Roma – Sabato 9 aprile 2011 – dopo un sabato fitto di impegni familiari, arriviamo a sera e con mia moglie decidiamo di prenotare una pizza. Normalmente la cuciniamo noi per far divertire i bambini con la farina, far modellare loro la pasta, condire, infornare il tutto e… guardare attraverso il vetro del forno. Questo sabato è stato diverso. Tanta la stanchezza. Abbiamo trovato un volantino nella cassetta della posta: le combinazioni di menu interessanti … abbiamo chiamato. Erano le ore 20:10. Chiedo a mia moglie: ” a che ora arriveranno?” lei “mi hanno detto al massimo tra 45 minuti”. Bene. Alle 21:15 nulla lato citofono. Riguardo il volantino, ed in buona posizione campeggia la frase “diventa amico di Zio Pachino su Facebook”. Penso: lo useranno! Posto quindi il mio status

La fame si fa sentire, i bambini iniziano a lamentarsi… Cerco Zio Pachino su Facebook … trovato! Gli scrivo una mail sullo stato di avanzamento della “spedizione”

intanto l’attesa continua, sia dal punto di vista offline (le pizze non si vedono), sia dal punto di vista online (non mi rispondono). Alle 21,32 … CITOFONO!!! “chi è?” … “le pizze!” … “secondo piano!” …

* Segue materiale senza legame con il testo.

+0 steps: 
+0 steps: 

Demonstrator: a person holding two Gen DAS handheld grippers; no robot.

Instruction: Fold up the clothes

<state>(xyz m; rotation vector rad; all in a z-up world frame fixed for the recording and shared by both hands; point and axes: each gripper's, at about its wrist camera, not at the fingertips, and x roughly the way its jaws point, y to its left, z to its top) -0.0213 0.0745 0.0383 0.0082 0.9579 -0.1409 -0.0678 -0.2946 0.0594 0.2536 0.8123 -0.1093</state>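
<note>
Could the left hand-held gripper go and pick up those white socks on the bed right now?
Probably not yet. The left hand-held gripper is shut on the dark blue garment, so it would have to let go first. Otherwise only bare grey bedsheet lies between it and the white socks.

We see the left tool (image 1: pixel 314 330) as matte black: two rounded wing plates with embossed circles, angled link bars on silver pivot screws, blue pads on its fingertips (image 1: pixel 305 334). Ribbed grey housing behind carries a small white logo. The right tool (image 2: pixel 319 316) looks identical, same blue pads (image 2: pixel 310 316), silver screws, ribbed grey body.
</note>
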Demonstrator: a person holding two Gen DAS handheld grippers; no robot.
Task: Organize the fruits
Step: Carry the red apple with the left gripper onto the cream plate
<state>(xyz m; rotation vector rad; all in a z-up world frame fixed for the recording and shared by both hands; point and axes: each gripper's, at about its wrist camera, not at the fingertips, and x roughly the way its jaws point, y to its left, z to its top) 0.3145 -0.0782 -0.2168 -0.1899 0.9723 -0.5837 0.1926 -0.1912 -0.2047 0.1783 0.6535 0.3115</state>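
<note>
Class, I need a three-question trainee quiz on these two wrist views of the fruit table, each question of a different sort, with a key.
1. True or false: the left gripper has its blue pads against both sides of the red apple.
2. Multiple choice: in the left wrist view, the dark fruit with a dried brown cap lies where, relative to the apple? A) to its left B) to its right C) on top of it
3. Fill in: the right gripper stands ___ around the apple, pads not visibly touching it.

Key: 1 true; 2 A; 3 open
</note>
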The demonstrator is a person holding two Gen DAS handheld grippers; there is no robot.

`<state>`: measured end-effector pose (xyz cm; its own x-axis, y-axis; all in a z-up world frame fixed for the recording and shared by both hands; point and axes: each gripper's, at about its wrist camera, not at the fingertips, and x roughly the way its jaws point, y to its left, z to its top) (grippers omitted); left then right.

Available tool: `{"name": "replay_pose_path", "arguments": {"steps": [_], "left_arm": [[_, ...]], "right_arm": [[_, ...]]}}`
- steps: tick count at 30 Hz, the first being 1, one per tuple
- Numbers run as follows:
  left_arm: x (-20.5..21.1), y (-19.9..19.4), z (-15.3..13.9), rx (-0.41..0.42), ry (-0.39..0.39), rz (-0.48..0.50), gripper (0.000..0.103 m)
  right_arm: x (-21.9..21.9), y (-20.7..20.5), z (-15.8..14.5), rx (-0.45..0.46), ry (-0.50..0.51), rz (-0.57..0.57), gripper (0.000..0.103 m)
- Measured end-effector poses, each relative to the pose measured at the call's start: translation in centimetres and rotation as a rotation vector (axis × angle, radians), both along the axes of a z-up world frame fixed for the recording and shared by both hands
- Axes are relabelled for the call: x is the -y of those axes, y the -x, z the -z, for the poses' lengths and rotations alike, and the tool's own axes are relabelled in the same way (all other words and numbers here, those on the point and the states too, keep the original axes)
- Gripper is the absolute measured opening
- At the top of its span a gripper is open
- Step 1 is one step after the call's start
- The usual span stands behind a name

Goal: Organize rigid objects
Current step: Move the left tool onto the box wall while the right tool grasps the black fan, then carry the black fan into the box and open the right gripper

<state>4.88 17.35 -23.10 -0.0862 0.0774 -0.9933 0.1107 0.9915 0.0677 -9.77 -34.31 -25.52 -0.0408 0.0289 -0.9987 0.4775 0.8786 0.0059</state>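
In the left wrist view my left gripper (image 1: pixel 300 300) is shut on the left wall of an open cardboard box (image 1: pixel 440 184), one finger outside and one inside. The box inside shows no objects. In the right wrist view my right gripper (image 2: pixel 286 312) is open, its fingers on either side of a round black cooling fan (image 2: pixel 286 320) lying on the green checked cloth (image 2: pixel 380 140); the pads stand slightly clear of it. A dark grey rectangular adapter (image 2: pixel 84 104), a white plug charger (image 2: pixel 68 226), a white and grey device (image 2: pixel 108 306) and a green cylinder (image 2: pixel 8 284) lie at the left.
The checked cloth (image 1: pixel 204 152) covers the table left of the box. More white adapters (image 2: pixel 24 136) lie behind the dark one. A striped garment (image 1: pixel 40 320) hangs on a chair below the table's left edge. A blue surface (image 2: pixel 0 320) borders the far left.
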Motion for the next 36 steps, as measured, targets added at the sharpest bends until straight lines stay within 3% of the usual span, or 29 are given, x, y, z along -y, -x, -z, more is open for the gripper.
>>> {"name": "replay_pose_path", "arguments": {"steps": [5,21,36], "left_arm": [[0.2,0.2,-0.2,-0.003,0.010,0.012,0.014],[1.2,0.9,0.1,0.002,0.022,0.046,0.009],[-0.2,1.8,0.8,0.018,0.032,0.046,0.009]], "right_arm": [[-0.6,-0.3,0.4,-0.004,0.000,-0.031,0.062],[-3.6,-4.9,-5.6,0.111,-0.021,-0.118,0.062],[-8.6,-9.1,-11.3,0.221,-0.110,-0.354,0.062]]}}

Pago il conto lasciando lauta mancia, e finalmente si iniziano a placare i languori. … Azz … però …. sono buone! Le accompagnamo  con la Ichnusa (grande birra sarda) e scivolano che è una bellezza! Condivido anche questo aspetto (diamo a Cesare quel che è di Cesare)

Dopo la cena, controllo la posta su Facebook: Zio Pachino mi ha risposto! Oddio, con un pò di ritardo ma lo ha fatto! Ovviamente ho condiviso anche questo aspetto 

Dall’immagine di cui sopra sapere com’è andata a finire: io e Zio Pachino siamo diventati “amici su Facebook”. In sintesi: disservizio spiegato (non mi interessa il calcio), rapporto recuperato (qualcuno ha risposto alle mi email in maniera non automatica), disservizio recuperato. Cliente acquisito.

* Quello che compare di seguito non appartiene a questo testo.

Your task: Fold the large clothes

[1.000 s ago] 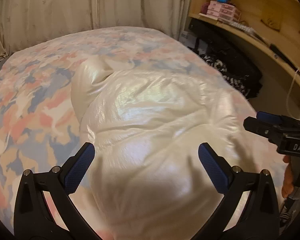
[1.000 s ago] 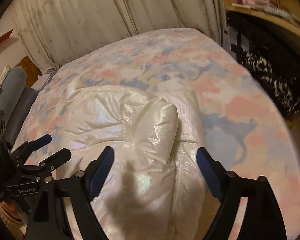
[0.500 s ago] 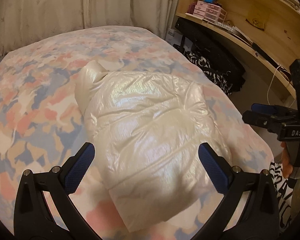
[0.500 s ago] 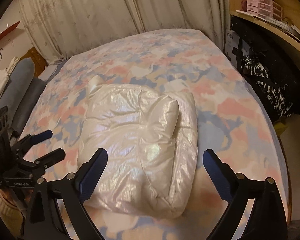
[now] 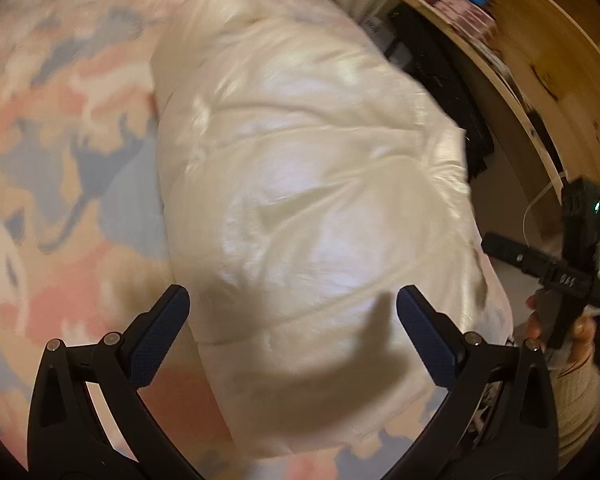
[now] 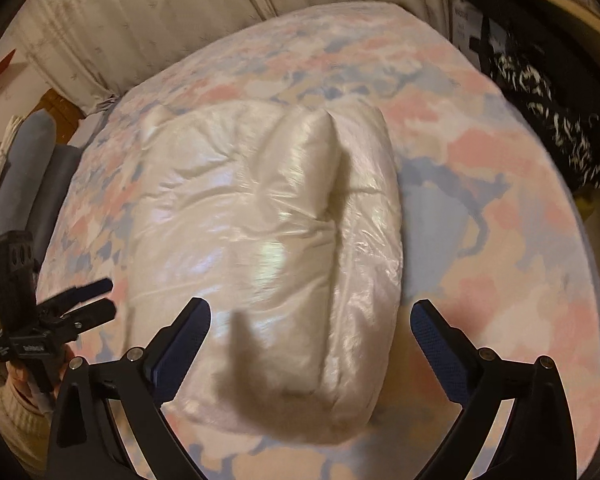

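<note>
The puffy cream jacket lies on the patterned bedspread as a thick, already doubled bundle, so the step in hand looks like pressing or squaring the fold, or taking one more turn. To do it well, each tong should bite a full edge of the bundle, through all the layers rather than the slippery top skin alone, and both should lift and carry together so the padding does not spring open. Starting at the left, the left gripper hovers over the near end of the jacket with its blue-padded fingers spread wide and nothing between them; the bundle fills the space ahead of and beneath the gap, stretching away toward the curtain. That view is smeared, so whether the tips touch the cloth cannot be told. Ahead and to its right stand the wooden shelves, and at the right edge the other tool shows, gripped in a hand with a knitted cuff. The right gripper is likewise wide open and holds nothing, poised above the near right corner of the bundle, where a raised ridge, seemingly a folded-in sleeve, runs forward between its fingers. Bare bedspread lies to its right, and the left tool sits off its left finger, beside the jacket's left edge, tilted inward
</note>
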The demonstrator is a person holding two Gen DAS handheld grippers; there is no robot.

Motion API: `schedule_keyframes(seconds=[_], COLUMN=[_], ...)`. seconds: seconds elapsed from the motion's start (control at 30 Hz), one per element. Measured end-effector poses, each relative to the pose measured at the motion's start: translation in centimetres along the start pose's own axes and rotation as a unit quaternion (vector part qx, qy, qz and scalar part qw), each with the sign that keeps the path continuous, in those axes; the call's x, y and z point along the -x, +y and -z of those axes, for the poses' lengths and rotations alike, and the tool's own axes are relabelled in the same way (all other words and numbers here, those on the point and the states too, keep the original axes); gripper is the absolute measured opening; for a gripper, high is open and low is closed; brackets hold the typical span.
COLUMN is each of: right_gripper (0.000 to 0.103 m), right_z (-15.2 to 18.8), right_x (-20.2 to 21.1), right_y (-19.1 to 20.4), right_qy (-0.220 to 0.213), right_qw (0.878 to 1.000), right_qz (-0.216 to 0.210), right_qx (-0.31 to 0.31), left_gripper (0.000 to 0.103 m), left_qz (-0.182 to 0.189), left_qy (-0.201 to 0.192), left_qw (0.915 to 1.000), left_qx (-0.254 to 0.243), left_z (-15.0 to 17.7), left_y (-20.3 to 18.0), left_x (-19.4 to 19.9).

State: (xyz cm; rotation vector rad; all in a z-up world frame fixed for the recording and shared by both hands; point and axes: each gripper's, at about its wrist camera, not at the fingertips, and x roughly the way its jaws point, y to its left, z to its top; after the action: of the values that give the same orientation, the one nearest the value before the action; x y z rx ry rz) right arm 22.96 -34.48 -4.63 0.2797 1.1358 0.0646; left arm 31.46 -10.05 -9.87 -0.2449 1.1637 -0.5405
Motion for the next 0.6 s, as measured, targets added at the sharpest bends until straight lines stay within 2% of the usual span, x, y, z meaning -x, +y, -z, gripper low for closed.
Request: schedule_keyframes(seconds=[0.23, 0.3, 0.43, 0.6], right_gripper=[0.102, 0.103, 0.103, 0.103], right_z=[0.4, 0.7, 1.4, 1.9], right_x=[-4.0, -5.1, -6.8, -8.0], right_y=[-3.9, -4.9, -6.0, -7.1], right_qy=[0.035, 0.056, 0.071, 0.081], right_qw=[0.996, 0.991, 0.982, 0.965], right_qz=[-0.033, -0.064, -0.121, -0.193], right_qx=[-0.076, -0.101, -0.127, -0.159], left_gripper=[0.103, 0.103, 0.103, 0.103], left_qz=[0.037, 0.043, 0.058, 0.094], left_qy=[0.018, 0.015, 0.016, 0.041], left_qw=[0.9988, 0.9986, 0.9974, 0.9923], left_qx=[0.026, 0.028, 0.039, 0.070], left_z=[0.8, 1.0, 1.4, 1.6], left_y=[2.4, 2.8, 3.8, 5.6], left_x=[-2.7, -3.2, -4.2, -5.2])
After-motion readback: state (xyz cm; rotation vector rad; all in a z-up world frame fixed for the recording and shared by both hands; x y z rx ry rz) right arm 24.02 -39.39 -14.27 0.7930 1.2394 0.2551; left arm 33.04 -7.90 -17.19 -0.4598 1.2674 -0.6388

Questa piccola esperienza di vita quotidiana, ritengo sia molto significativa e dia delle giuste indicazioni a molti Brand che non gestiscono alcuna relationship sui social media, ma che li “occupano” con un approccio di pianificazione assolutamente non in linea con la fluidità  che il mercato oggi richiede. Qualche giorno fa ho pubblicato anche come sia possibile traguardare il ROI attraverso i Social media: l’esperienza avuta oggi per la prima volta con Zio Pachino la dice tutta. Riguardate il documento (scaricabile cliccando sul bottone Pay per Tweet nella sidebar laterale) e riflettete su questa case alla luce del percorso sul ROI che ho proposto. Ci sta tutto. Che dire di più? Buona pizza di Zio Pachino a tutti!